People were able to share their views by completing a provider questionnaire. Spot checks and audits were carried out to ensure people received good quality support.

Inspection carried out on 15 September 2016

During a routine inspection

The inspection took place on 15 and 16 September 2016 and was announced. We gave the service 48 hours’ notice of the inspection because the manager is often out of the office supporting staff or providing care. We needed to be sure that they would be in. This was the first inspection of this service since it registered with us on 20 March 2015.

Lime Gardens is registered to provide personal care services to older adults in their own homes as part of an extra care scheme. On the day of the inspection 35 people were receiving support. There was a registered manager in post who was on leave. There was a temporary manager covering the management of the service. A registered manager is a person who has registered with the Care Quality Commission to manage the service. Like registered providers, they are ‘registered persons’. Registered persons have legal responsibility for meeting the requirements in the Health and Social Care Act (2008) and associated Regulations about how the service is run.

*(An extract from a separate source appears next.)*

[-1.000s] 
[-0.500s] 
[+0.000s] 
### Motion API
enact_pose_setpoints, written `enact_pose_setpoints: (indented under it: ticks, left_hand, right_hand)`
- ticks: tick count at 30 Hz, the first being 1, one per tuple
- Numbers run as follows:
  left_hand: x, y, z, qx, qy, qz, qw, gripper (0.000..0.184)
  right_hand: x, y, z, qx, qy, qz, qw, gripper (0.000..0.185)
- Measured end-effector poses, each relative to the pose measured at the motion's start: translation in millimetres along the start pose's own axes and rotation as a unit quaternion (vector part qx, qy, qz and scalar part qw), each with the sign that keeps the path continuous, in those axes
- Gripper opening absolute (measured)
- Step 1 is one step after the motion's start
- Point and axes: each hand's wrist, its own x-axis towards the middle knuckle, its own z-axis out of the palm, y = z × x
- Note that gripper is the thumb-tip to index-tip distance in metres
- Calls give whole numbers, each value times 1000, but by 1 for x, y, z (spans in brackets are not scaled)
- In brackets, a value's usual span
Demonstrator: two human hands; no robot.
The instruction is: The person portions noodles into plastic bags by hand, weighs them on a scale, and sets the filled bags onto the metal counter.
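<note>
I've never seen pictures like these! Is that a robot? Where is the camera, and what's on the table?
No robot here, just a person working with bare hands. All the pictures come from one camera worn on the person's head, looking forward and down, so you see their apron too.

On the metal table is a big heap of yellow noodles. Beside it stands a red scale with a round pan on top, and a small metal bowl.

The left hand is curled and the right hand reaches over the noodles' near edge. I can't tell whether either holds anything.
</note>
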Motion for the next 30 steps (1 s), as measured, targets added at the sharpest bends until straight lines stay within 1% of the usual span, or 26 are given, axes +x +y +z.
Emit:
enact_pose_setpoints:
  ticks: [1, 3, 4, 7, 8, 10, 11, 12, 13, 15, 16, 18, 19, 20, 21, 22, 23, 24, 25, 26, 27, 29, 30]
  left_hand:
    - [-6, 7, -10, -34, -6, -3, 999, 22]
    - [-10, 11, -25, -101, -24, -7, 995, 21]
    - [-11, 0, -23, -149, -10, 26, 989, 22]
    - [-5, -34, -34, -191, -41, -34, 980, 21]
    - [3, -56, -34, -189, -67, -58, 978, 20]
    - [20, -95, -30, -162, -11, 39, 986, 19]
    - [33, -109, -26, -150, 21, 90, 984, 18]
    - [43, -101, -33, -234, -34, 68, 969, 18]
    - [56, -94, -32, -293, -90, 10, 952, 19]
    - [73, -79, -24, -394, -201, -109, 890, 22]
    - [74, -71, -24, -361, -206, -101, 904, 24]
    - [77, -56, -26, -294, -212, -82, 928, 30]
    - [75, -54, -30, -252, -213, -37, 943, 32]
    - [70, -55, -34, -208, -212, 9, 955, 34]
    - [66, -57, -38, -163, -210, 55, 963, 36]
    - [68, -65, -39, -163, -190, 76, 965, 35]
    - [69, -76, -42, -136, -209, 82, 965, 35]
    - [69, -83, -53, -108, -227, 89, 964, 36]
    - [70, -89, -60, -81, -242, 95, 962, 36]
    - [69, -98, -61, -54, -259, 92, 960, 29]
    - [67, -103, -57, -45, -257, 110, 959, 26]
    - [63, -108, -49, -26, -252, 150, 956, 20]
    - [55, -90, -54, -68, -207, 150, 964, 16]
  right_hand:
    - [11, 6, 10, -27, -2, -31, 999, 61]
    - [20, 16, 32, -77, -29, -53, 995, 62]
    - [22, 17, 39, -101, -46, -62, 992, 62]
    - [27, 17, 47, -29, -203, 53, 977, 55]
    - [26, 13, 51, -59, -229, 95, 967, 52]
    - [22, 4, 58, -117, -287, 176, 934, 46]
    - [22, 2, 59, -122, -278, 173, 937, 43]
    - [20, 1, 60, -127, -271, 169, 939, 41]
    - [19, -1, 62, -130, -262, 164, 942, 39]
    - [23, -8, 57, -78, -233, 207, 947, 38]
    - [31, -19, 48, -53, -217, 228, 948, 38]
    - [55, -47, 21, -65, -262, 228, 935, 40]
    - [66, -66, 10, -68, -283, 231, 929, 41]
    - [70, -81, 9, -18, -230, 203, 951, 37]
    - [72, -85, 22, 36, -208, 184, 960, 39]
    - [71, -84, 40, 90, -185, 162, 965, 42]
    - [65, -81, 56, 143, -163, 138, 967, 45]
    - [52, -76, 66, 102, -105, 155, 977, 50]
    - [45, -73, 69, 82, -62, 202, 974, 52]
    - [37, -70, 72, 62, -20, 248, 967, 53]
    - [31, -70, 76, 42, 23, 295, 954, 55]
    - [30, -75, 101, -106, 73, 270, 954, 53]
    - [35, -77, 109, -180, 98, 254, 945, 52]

People felt they were being supported safely. Care staff knew what the different forms of abuse were and how to ensure people’s safety. People received their medicines as it was prescribed. There was not always sufficient and consistent numbers of care staff to support people how they wanted.

Plans were in place to ensure that care staff would be supported by way of supervisions and being able to attend regular staff meetings. The provider had the necessary systems in place to ensure the Mental Capacity Act (2005) was being adhered to. The support people received was only given by way of their consent and their human rights were protected.

While people told us that care staff were kind and caring, they did not always feel they were supported how they wanted to be. People’s support needs were assessed and then in consultation with them a support plan was put in place to identify how support should be delivered. Reviews did take place but they were not consistent to ensure where people’s support needs had changed these could be noted and actioned appropriately. People’s privacy and independence was respected but their dignity was not always respected.

People knew who to complain to and were able to raise any concerns they had by way of the complaints process. Complaints that had been received had been responded to in a timely manner.

While the registered manager and provider had previously carried out checks and audits to ensure the quality of the service people received, they were not always effective and had failed to identify at an early stage issues that had later been identified. The provider used questionnaires and regular resident meetings to gather people’s views on the support they received and the information was analysed and actions taken where concerns were identified.